Long Journey Home

This story tells of an America that I remember from my youth. It also tells of an America today, but for very few. It is American as I would like it to be.

This Washington Post piece chronicles the days after 44 year-old Oscar Antonio Argueta, a documented immigrant and day-laborer, died suddenly in his home in Northwest Washington. It tells how his community here in the U.S. arranged to send him back to his parents in El Salvador for burial. They are much too poor to spare the money, but making a sacrifice, they believe, is the right thing to do. He was a faithful partner to his girlfriend, a beloved father to his son, and well respected compañero to his fellow day-laborers.

I wish this nation had more communities like Oscar Arguenta’s. I remember having a community much like this as a child growing up in West Virginia. Like this group of immigrants, we cared about one another, supported one another in our times of need. We also talked to and spent time with each other. Today, in my affluent suburban neighborhood, we barely have time to say hello. Is my neighbor ill? suffering a job loss or depression? I do not know.

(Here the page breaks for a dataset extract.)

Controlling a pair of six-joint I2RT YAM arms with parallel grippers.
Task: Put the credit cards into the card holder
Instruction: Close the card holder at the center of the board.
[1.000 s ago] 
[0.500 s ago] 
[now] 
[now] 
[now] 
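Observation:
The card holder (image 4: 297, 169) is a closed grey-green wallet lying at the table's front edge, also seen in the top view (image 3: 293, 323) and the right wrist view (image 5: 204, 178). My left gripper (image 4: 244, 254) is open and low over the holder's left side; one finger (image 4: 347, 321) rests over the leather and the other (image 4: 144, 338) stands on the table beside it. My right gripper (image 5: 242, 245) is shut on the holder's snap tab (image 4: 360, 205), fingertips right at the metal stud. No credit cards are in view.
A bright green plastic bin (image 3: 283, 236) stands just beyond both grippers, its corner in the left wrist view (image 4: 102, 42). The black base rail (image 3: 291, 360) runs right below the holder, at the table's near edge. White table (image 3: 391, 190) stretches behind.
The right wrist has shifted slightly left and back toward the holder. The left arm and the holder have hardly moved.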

This is why, when I read about the folks in places like Herndon, VA and Hazleton, PA, I think, “I wish I lived next door to those people,” but I don’t mean those nasty American citizens who think a productive use of their time is spent hating and alienating their neighbors. I wish those day-laborers were my neighbors. They know what “community” and “family” means, and are willing to make the sacrifices to keep their communities and families together. In fact, I wish American looked more like this immigrant community, and I hope that as immigrants settle and incorporate themselves into our nation, they are able to make this mark on our lives. We desperately need it.